State and local government
Financial stringencies on state and local governments are worse than at any time since the 1930s. Officials in all five states have commented that programs are being constrained by shortages of funds caused by shortfalls in revenues and reduced federal grants. Medical care costs are up. Wisconsin, which had led other district states in economic performance, has been hurt by layoffs in capital goods, motor vehicles and recreational products. Its governor recently said the state was in a "deepening depression." The Chicago area has been warned of a possible shutdown of its vital rapid transit service.

Motor vehicles
Auto assemblies in the second quarter will be about 20 percent above last year, following a decline in the first quarter. Long model change-over periods at some plants to convert to Front Wheel Drive cars and will hold output at last year's level in the third quarter. Sales dropped off sharply in late March and April after the rebates were withdrawn. Sales of heavy trucks dropped back in the first quarter instead of increasing as expected.

Steel
Demand for steel from Chicago area mills has been strong, partly because of inventory building. A leading firm is operating at effective capacity and expects this to continue into the third quarter. Detroit mills, heavily dependent on autos, are operating at lower rates.

Housing
Improvement in home sales noted in March was wiped out in April and May as credit tightened. Some lenders are quoting mortgage rates as high as 171/4 percent, but with few takers. Some S&Ls are not making any new commitments, probably an unprecedented situation at this time of year. Many sales involve loan assumptions or seller subsidies. There is no evidence that recent easing of regulations in VRMs is having a significant effect. There are reports of cuts in asking prices for new and used homes, but there is no reliable quantification.

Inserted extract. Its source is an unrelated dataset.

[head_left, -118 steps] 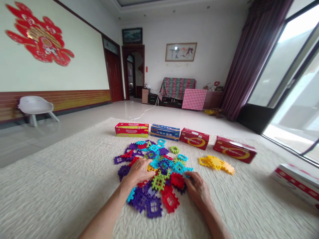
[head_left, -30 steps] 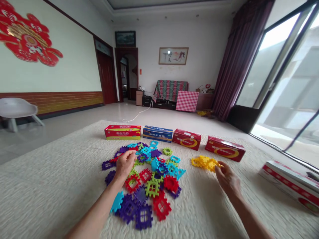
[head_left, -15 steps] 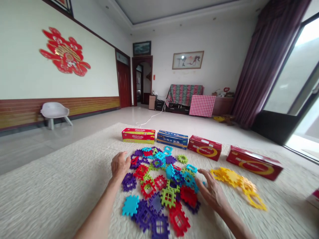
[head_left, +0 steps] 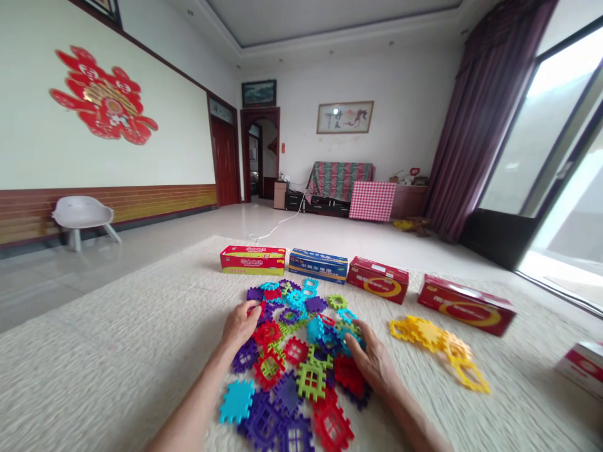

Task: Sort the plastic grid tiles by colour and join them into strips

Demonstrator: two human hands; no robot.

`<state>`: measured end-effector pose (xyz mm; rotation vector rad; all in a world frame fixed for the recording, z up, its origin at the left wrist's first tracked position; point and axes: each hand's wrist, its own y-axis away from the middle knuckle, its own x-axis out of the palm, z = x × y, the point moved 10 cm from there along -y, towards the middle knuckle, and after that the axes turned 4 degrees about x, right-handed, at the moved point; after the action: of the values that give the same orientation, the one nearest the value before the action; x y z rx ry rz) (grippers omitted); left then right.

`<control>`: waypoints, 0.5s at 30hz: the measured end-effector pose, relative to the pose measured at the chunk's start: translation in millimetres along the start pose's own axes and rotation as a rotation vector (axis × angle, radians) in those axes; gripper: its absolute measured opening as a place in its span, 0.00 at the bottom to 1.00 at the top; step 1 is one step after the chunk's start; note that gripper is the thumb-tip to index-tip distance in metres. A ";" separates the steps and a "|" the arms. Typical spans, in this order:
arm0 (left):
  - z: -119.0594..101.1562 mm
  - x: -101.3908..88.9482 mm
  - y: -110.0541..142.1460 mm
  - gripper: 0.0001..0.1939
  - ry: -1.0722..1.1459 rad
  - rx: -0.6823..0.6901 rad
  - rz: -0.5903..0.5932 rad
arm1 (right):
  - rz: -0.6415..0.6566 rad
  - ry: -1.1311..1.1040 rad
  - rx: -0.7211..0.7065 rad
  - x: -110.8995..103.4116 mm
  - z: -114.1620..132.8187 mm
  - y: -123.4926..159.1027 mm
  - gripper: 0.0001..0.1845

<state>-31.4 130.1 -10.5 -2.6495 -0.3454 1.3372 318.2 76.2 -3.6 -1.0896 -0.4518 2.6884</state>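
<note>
A heap of flat, notch-edged plastic building pieces lies on the quilted mat in purple, red, green and light blue. At the heap's left side, my left hand [head_left: 239, 326] has its thumb and fingers closed at a small red building piece [head_left: 262, 308]. My right hand [head_left: 375, 359] reaches in from the right, thumb and fingers apart around light blue pieces [head_left: 357, 339]; whether it touches them is unclear. Just below its thumb is a red piece [head_left: 347, 375]. A green window piece [head_left: 311, 380] lies between the hands, nearer to me.
Behind the heap stand a red-yellow box [head_left: 253, 261], a blue box [head_left: 318, 266] and two dark red boxes [head_left: 378, 280] [head_left: 466, 304]. Yellow pieces [head_left: 431, 335] form a separate group at right. Another box [head_left: 584, 367] sits at the right edge. A white chair [head_left: 83, 213] stands far left.
My left hand has moved right and its fingers have closed at the red piece. The right hand has moved left over the light blue pieces. The view has turned slightly right.
</note>
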 end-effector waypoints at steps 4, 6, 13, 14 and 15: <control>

Non-residential construction. Growing deficits have caused state and local bodies to cut back on bridge and highway work and other public facilities. A major boom in office buildings is in progress in Chicago's downtown area, but some analysts believe the wave is "over the top."

Agriculture
District farmland prices rose two percent in the first quarter according to our survey, but only half as fast as in the second half of 1980. Liquidity at district agricultural banks is ample, but loan demand is held back by high interest rates, low farm earnings, and by use of non-bank lenders. Recent rains have ended drought fears, but have slowed field work which had been ahead of schedule. The outlook for good crops is still favorable. Hope for high grain prices have been dimmed by smaller than expected exports and large harvests abroad. Both cattle and hog farmers report that selling prices remain below costs of production. Overall, these developments have caused analysts to reduce estimates of the extent of the rebound in farm income this year.